Lecture 14

Conditional Expectations and Inequalities


Grace Tompkins

Last modified — 21 Jun 2026

Learning Outcomes

By the end of this lecture, students are anticipated to be able to:

  • Calculate conditional expectations from conditional and joint distributions
  • Use inequalities to find bounds of expectations and variances

1 Conditional Expectation

Conditional Expectation

If \(X\) and \(Y\) are two random variables, then the conditional expectation of \(X\) given \(Y = y\) is \[\begin{aligned} \mathbb{E}\left[ X | Y= y \right] &= \int_{-\infty }^{\infty } x f_{X|Y}\left( x | y \right) \mathsf{d}x, & \mathbb{E}\left[ X | Y= y \right] &= \sum_{x} x p_{X|Y}(x|y). \end{aligned}\]

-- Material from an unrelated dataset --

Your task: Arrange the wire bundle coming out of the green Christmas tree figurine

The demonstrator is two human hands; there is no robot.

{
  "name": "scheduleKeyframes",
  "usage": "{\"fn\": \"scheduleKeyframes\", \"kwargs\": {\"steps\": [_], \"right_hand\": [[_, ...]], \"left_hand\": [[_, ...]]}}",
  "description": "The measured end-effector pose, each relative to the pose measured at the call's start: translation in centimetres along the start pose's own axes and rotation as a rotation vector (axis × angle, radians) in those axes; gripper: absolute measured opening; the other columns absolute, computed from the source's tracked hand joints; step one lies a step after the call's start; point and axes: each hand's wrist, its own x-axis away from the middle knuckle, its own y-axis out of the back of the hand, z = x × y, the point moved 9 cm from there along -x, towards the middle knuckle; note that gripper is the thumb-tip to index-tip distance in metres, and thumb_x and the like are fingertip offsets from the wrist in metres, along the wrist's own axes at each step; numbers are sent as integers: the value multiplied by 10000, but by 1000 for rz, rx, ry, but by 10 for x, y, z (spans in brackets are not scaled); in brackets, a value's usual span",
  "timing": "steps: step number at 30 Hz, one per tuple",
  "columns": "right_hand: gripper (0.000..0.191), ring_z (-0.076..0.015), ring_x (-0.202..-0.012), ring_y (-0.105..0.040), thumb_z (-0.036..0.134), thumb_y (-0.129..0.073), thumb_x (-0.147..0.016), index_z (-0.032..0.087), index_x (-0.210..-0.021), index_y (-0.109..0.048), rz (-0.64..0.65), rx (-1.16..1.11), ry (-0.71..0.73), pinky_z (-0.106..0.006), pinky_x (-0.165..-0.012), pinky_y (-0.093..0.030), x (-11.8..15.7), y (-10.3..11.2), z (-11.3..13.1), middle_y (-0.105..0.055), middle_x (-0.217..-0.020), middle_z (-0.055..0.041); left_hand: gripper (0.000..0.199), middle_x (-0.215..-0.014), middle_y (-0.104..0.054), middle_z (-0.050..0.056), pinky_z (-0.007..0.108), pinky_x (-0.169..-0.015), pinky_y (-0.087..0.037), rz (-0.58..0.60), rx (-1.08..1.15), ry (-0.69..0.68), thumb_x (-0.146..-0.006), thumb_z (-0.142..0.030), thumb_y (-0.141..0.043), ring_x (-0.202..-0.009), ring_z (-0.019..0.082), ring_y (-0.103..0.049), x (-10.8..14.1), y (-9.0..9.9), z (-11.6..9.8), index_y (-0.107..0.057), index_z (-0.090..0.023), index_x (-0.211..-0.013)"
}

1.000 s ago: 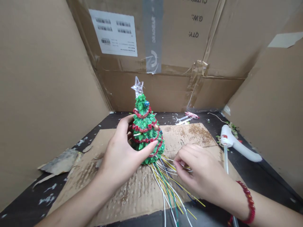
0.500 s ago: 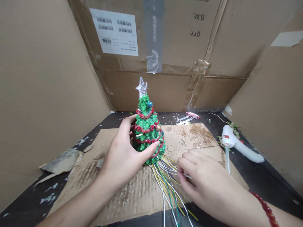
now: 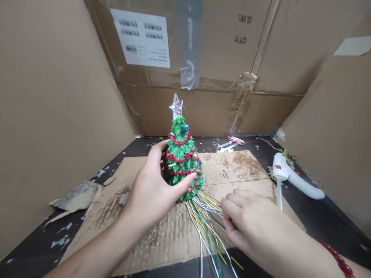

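The Christmas tree [image 3: 180,150] was held nearly upright over the cardboard sheet [image 3: 156,247], close to the middle of the view; whether its full weight was borne by the sheet could not be told. It was clasped by the left hand [image 3: 155,181], which was opened just wide enough for the trunk of foliage to be enclosed, the thumb being laid across the lower front and the fingers partly hidden behind the left side. The tree was topped by a clear star [image 3: 176,107] and circled by red garlands [image 3: 182,172], with a blue ball [image 3: 186,127] set near the top and a gold ball [image 3: 194,156] lower down. From under its base, white, yellow, green and dark wires [image 3: 206,227] were fanned out toward the near edge of the sheet and to the right. The right hand [image 3: 246,220] was kept narrow, its fingers curled, and several wires were seen to run up to it; whether they were pinched could not be told, since the fingertips were hidden. A red beaded bracelet [image 3: 337,258] was worn on the right wrist. Beyond that hand, a white glue gun [image 3: 285,172] was placed on the right, with a glue stick [image 3: 279,197] pointed toward the viewer. The dark table [image 3: 124,148] was littered with pale flecks, and the work was enclosed by cardboard walls [image 3: 220,58], the far one marked with a printed label [image 3: 141,38].
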Motion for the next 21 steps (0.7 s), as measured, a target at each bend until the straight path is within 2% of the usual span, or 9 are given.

  • This is the same definition we saw previously for expectation, just with the conditional distribution.

Conditional Expectation

Let \(X\) and \(Y\) be random variables with joint density \(f(x, y) = 2\) for \(0 < x < 1, 0 < y < x\). What is the conditional expectation of \(Y\) given \(X\)?

Conditional Expectation

Conditional Variance

If \(X\) and \(Y\) are two random variables, then the conditional variance of \(X\) given \(Y = y\) is \[\begin{aligned} \operatorname{Var}(X | Y = y ) &= \int_{-\infty }^{\infty } ( x - \mathbb{E}[X|Y=y] ) ^{2}f_{X|Y}\left( x|y \right) \mathsf{d}x,\\ \operatorname{Var}(X | Y = y ) &= \sum_{x} ( x - \mathbb{E}[X|Y=y] ) ^{2}p_{X|Y}(x|y). \end{aligned}\]

Conditional Variance

Let \(X\) and \(Y\) be random variables with joint density \(f(x, y) = 2\) for \(0 < x < 1, 0 < y < x\). What is the conditional variance of \(Y\) given \(X\)?

Try this on your own.

Conditional Variance

Conditional Expectation and Variance

Sometimes we are directly given information about the conditional distribution. If this is a “known” distribution, we can just use the properties of that distribution.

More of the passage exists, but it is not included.